Kembali ke Nirwana

By , Kamis, 21 November 2013 | 13:50 WIB

Ada sebuah kerajaan karang di Samudra Pasifik yang bernama Teluk Kimbe. “Tempat ini adalah dunia tersendiri, yang lebih aneh daripada ruang angkasa,” ujar fotografer David Doubilet. Tidak seperti antariksa yang dingin, tempat ini penuh kehidupan, dan dalam semestanya terdapat galaksi ikan dan formasi karang yang tak kalah menakjubkan dibanding ledakan supernova. Teluk ini terletak di pesisir New Britain, Papua Nugini. Proses geologi yang resah di wilayah tempat pertemuan dua lempeng ini menghasilkan gunung berapi, paparan sempit curam, dasar jurang sedalam dua kilometer; serta pegunungan bawah laut bermahkota terumbu karang selama ribuan tahun.

Tujuh belas tahun silam, Doubilet berkunjung selama delapan hari ke Kimbe untuk keperluan liputan, dan pengalaman itu menimbulkan kerinduan untuk datang kembali. Obsesi itu lahir dari kenangan tentang surga bawah laut dengan kawanan ikan keperakan, padang cambuk-laut merah, dan air sebening kristal. Masih utuhkah nirwana tersebut?

“Beberapa karang”, katanya, “sangat energik, bagai lukisan Jackson Pollock.” Sementara karang Kimbe sangat rapuh, “seperti lukisan impresionis Monet.” Kehidupan yang merayap, berenang, dan berayun dalam alun perairan ini adalah salah satu puncak keanekaragaman hayati. Ada 536 jenis karang (lebih dari setengah jumlah spesies dunia) dan sekitar 900 spesies ikan karang. Makhluk ajaib kecil, kuda laut kerdil, dan yang besar (paus koteklema) ada di teluk ini. Keragaman ini merupakan perpaduan antara geografi, arus laut, suhu, dan ulah evolusi.

Karang itu tetap semarak seperti 17 tahun silam—tak seperti banyak tempat lain di muka bumi—karena letaknya yang amat terpencil. Tempat ini tidak mengalami tekanan populasi manusia, seperti misalnya yang terjadi pada terumbu karang di lepas pantai Asia. Tidak ada penangkapan ikan komersial. Karang ini juga berkembang karena dijaga dengan amat baik. Salah satu pendukungnya adalah The Nature Conservancy, yang menyusun rencana pembuatan 14 daerah perlindungan laut di teluk tersebut. Ia didukung organisasi pendidikan dan konservasi lokal Mahonia Na Dari (Penjaga Laut dalam bahasa setempat). Organisasi ini berjalan bersama Papua New Guinea Centre for Locally Managed Areas, yang membantu masyarakat mengelola dan melindungi sumber daya mereka.

Jika orang ingin melihat seperti apa terumbu karang yang sehat, lihatlah Kimbe, kata Geoffrey Jones, profesor biologi laut di James Cook University di Townsville, Australia. Ia meneliti daerah ini selama 16 tahun. Salah satu ciri khas, di sini banyak sekali ikan gobi, yang hanya ada di habitat ekstrem. “Jika jenis karang itu musnah,” katanya, “lenyap pula ikan tersebut.”

Untuk saat ini, ikan dan karang masih ada di sana.

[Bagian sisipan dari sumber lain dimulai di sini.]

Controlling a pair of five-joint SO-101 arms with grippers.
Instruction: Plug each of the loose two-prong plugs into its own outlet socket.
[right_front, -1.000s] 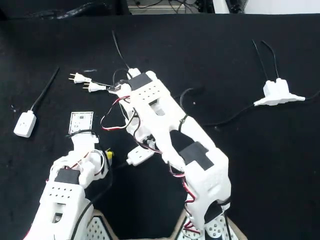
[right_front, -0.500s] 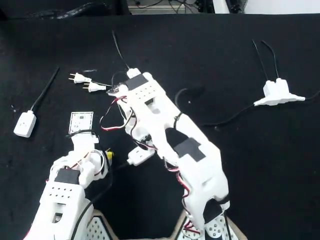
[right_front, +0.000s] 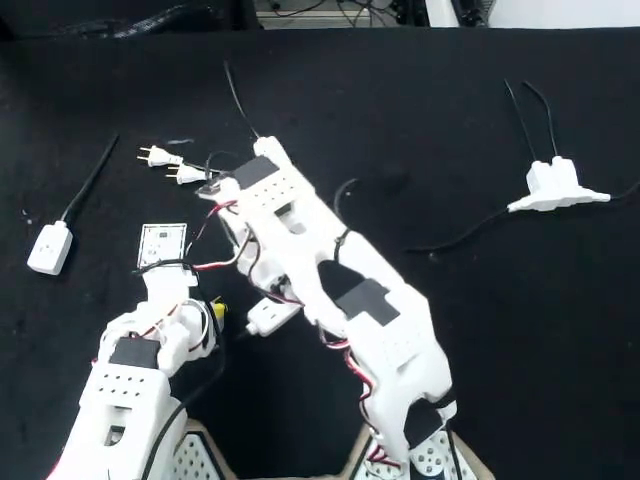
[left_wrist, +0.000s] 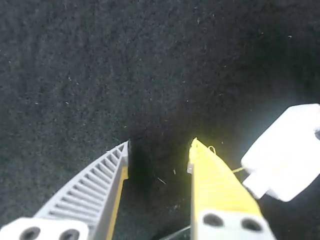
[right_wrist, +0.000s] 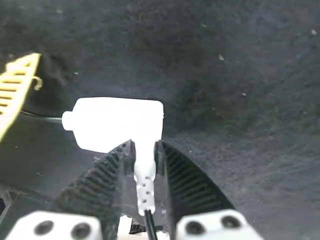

Namun, itu untuk saat ini. Kita harus selalu diingatkan bahwa terumbu karang mudah rusak. Terumbu karang rentan terhadap pengasaman laut, penangkapan ikan berlebih, air limpasan pertanian, dan yang terpenting, pemanasan global. Hal ini memicu rangkaian peristiwa biologis, menyebabkan pemutihan karang hingga menjadi seputih tulang.

“Kami tiba saat salah satu monsun terparah terjadi dalam beberapa dasawarsa terakhir,” tutur Doubilet mengenai kedatangannya kembali. Perubahan iklim mengganggu pola cuaca di seluruh dunia; di Teluk Kimbe, hujan turun dengan lebatnya di bulan yang biasanya sudah kemarau. Hujan deras membawa air limpasan yang mengeruhkan pantai, memaksanya beralih ke terumbu yang letaknya lebih jauh ke tengah.

Meskipun demikian, Teluk Kimbe masih bertahan. Ikan perak, karang semarak, cambuk-laut merah yang dibayang-bayangkan Doubilet selama 17 tahun masih ada di sana. Untuk saat ini. Lebih dari setengah terumbu Papua Nugini dalam keadaan terancam. Terumbu sangat rentan—sama rapuh dan menghantuinya seperti mimpi yang selalu terbayang-bayang.